◆ **Your objective**:
Copy nothing but the lines below running from the line containing "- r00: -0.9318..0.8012" through the line containing "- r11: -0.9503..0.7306", both end lines included.
[Information supplied]
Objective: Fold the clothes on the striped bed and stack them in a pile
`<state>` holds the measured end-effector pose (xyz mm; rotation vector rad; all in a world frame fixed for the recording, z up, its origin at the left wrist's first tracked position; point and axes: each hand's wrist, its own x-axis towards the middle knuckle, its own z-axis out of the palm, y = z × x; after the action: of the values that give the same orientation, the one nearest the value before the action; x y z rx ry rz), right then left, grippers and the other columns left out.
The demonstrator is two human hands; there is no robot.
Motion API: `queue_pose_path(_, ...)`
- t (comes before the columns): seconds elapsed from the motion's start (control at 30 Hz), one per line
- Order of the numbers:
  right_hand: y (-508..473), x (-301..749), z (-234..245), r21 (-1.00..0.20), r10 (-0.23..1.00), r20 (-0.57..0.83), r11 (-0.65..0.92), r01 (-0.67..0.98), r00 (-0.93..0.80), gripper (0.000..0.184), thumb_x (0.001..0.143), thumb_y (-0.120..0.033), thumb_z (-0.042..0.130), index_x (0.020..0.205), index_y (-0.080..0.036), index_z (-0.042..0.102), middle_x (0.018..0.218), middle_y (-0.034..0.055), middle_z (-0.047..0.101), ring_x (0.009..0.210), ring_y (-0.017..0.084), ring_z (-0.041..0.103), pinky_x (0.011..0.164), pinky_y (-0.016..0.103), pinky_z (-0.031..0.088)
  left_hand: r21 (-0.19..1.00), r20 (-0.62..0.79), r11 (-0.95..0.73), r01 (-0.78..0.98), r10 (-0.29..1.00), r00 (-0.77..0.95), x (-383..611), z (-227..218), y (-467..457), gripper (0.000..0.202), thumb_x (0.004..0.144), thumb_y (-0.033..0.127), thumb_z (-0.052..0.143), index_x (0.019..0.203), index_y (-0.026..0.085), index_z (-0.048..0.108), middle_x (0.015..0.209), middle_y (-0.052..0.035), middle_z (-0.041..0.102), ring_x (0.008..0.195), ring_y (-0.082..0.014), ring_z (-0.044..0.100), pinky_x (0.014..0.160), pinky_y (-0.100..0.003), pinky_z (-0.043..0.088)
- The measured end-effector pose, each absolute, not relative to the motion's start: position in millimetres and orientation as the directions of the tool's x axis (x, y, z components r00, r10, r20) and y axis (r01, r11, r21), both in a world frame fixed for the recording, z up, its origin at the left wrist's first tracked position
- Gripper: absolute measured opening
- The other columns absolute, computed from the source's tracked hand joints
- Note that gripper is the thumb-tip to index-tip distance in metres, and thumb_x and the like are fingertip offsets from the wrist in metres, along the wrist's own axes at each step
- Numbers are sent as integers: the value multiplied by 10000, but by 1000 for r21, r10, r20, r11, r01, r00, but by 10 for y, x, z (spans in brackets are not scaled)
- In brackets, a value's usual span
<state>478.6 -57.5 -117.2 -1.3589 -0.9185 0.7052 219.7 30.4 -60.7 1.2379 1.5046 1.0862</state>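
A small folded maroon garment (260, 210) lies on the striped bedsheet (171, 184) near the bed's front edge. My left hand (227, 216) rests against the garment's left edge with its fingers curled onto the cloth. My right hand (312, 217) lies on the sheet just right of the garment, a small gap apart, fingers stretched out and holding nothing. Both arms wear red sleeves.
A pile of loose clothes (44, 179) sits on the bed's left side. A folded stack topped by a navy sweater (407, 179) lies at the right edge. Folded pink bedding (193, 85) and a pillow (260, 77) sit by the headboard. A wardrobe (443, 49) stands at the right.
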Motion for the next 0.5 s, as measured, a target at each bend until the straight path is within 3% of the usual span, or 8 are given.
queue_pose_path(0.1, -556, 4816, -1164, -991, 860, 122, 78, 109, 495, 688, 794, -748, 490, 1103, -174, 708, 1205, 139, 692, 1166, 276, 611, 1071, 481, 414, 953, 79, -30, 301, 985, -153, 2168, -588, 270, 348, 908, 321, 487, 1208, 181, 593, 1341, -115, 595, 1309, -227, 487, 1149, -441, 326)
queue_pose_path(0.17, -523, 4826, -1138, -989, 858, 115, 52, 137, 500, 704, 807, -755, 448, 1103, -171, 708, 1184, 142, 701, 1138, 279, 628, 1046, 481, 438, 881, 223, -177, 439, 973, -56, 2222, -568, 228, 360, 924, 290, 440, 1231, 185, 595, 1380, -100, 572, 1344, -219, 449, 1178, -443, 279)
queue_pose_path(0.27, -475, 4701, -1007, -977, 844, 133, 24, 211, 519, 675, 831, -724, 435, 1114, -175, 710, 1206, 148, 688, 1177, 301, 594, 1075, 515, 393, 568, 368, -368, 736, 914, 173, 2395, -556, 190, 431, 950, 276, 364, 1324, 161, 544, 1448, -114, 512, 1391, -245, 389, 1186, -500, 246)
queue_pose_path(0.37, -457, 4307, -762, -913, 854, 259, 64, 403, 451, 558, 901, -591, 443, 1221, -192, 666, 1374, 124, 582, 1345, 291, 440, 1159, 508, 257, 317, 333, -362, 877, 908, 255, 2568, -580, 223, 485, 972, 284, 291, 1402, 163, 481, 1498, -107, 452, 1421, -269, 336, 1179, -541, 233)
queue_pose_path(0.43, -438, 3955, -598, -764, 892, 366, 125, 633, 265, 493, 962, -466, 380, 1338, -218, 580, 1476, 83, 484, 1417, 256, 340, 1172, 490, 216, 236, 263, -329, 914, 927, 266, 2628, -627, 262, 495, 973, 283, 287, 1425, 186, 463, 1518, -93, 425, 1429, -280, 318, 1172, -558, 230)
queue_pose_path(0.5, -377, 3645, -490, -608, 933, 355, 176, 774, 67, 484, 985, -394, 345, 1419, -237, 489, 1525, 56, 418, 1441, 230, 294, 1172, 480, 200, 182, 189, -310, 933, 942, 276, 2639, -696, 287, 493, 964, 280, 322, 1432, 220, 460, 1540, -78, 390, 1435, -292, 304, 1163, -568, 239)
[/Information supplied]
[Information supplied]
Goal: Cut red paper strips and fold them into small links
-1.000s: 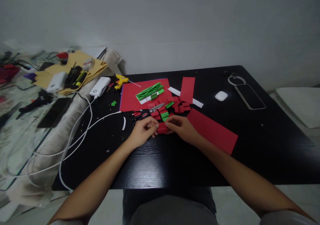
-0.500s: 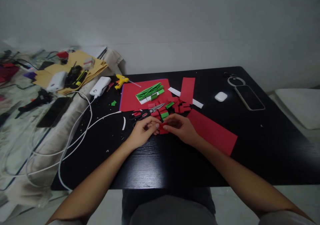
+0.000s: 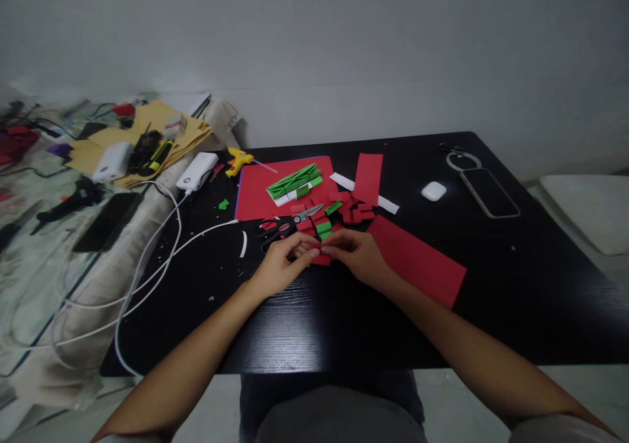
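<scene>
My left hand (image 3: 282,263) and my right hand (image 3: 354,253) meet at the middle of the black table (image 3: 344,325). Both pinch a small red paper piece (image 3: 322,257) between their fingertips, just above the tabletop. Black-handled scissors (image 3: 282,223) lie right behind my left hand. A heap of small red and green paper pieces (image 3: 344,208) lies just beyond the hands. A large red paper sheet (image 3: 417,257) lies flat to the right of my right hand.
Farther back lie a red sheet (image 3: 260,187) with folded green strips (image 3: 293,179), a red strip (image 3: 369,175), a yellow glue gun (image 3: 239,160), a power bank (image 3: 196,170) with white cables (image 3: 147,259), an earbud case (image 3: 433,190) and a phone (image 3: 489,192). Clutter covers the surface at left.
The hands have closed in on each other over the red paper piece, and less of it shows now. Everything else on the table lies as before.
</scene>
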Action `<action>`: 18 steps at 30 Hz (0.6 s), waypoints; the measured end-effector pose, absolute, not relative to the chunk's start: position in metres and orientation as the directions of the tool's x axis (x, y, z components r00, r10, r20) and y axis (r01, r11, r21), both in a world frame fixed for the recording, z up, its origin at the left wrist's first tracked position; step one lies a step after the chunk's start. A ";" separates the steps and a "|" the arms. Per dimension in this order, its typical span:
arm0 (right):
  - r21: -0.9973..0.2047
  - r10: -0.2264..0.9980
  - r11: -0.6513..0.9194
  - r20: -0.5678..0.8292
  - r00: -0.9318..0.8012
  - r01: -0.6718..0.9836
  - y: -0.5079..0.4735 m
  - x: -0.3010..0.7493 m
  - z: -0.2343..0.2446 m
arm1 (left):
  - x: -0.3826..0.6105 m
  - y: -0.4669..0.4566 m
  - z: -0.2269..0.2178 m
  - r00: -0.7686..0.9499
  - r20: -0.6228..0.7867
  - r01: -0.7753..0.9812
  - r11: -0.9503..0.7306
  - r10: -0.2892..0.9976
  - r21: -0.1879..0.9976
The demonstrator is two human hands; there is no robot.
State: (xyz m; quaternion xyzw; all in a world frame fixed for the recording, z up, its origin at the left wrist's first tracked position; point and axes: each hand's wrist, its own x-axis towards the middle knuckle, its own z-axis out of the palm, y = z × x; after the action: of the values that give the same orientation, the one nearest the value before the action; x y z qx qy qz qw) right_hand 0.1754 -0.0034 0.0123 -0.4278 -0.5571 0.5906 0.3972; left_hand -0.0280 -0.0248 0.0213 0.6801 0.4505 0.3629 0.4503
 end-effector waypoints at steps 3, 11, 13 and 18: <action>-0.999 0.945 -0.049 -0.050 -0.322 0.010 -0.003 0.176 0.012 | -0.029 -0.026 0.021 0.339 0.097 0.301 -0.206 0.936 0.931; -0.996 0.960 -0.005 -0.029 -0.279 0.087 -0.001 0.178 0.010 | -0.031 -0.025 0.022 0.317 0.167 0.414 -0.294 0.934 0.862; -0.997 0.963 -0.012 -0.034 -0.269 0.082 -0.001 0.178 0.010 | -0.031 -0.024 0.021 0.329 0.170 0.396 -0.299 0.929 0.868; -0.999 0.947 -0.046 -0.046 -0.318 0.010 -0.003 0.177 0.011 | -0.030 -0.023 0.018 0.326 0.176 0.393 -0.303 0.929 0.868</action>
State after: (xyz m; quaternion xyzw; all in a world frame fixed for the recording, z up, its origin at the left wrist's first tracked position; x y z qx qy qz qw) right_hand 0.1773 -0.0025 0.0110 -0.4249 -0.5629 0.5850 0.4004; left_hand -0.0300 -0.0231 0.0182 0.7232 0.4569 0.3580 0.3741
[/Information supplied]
◆ **Response area**:
  - r00: -0.9318..0.8012
  - r01: -0.6718..0.9836
  - y: -0.5079..0.4735 m
  - x: -0.3010..0.7493 m
  - z: -0.2343..0.2446 m
arm1 (left):
  - x: -0.3826..0.6105 m
  - y: -0.4669..0.4566 m
  - z: -0.2269..0.2178 m
  - r00: -0.7686..0.9499
  - r20: -0.6228..0.7867
  - r01: -0.7753..0.9812
  - r11: -0.9503..0.7306

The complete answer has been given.